Das im Gegensatz zu den Reinsubstanzen tieffarbige 1:1-Gemisch von 1,4-Hydrochinon und 1,4-Benzochinon nennt man Chinhydron, ein klassisches Beispiel für einen Charge-Transfer-Komplex.
Semichinone
Die Reduktion von Chinonen zu Chinolen geschieht mehrstufig über reaktive radikalische Zwischenverbindungen, die Semichinone.
- Mesomere Grenzstrukturen von Semichinon
Dabei sind die Reduktionsvorgänge mit Säure-Basen-Gleichgewichte gekoppelt.[4] Diese sind z. T. recht beständig, wie die Semichinone der Ubichinone. Die Reduktion des Chinons mit der Bildung eines Semichinons und dessen weiterführende Reduktion zum Hydrochinon sei am Beispiel von 1,4-Benzochinon erläutert:
Aus dem 1,4-Benzochinon 1 entsteht nach Protonierung und Reduktion das Semichinon 2. Das ungepaarte Elektron ist dabei über das semichinoide System verteilt. Die weitere Reduktion nebst Protonierung führt zum Hydrochinon 3.
- Redoxgleichgewichte (horizontal) sowie Säure-Basen-Gleichgewichte (vertikal) für Chinon
am Beispiel von 1,4-Benzochinon.[5]
Verwendung
Chinone finden als Oxidationsmittel, Bakterizide und analytische Reagenzien Verwendung. Sie entstehen auch als Zwischenprodukt bei Farbstoffsynthesen (siehe auch Alizarin). Auch in Malariamedikamenten spielen Chinone eine wichtige Rolle. In der technischen Chemie sind sie vor allem zur Gewinnung von Wasserstoffperoxid über Anthrachinon wichtig.
Einzelnachweise
- Eberhard Breitmaier, Günther Jung: Organische Chemie. Grundlagen, Stoffklassen, Reaktionen, Konzepte, Molekülstruktur. 5. Auflage. Georg Thieme Verlag, Stuttgart 2005, ISBN 3-13-541505-8, S. 355 ff. (eingeschränkte Vorschau in der Google-Buchsuche).
- Winfried R. Pötsch, Annelore Fischer und Wolfgang Müller unter Mitarbeit von Heinz Cassebaum: Lexikon bedeutender Chemiker, VEB Bibliographisches Institut Leipzig, 1988, ISBN 3-323-00185-0, S. 441.
- Nisha T. Palackal, Michael E. Burczynski, Ronald G. Harvey, Trevor M. Penning: The Ubiquitous Aldehyde Reductase (AKR1A1) Oxidizes Proximate Carcinogen trans-Dihydrodiols to o-Quinones: Potential Role in Polycyclic Aromatic Hydrocarbon Activation. In: Biochemistry. Band 40, 2001, S. 10901, doi:10.1021/bi010872t.

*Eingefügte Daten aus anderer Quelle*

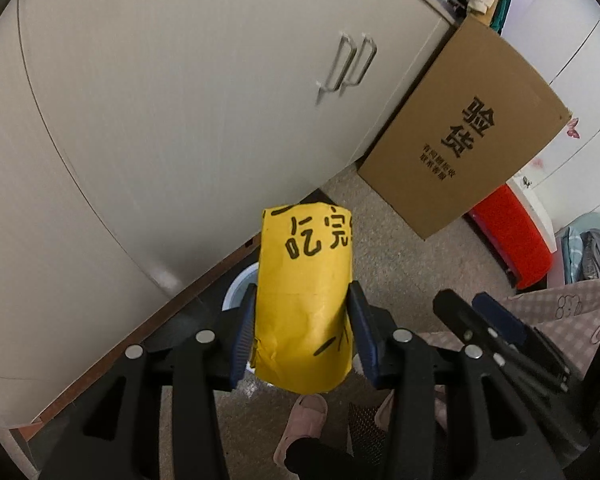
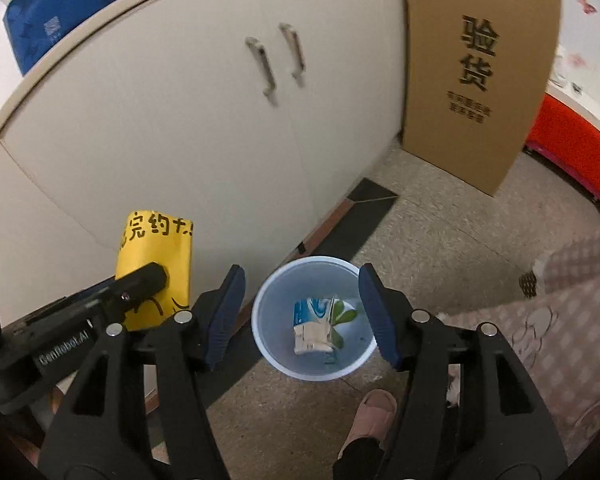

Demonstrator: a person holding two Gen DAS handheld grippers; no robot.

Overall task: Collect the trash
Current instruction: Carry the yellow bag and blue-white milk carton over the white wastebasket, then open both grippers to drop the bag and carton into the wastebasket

- L. Michaelis, M. P. Schubert: The Theory of Reversible Two-step Oxidation Involving Free Radicals. In: Chem. Reviews. 22 (3), 1938, S. 437–470; doi:10.1021/cr60073a003.
- nach Paul Rys, Heinrich Zollinger: Farbstoffchemie. Ein Leitfaden. 3., neubearb. Auflage. Wiley-VCH, 1982, ISBN 3-527-25964-3, S. 45.